### What needs to be done
The answer should reproduce the listing below character for character.

### Material provided
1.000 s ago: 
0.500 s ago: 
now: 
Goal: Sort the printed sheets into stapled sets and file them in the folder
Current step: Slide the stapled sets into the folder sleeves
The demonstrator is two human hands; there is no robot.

### Solution below
1.000 s ago: 
0.500 s ago: 
now: 
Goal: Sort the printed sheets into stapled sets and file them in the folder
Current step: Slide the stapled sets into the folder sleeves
The demonstrator is two human hands; there is no robot.

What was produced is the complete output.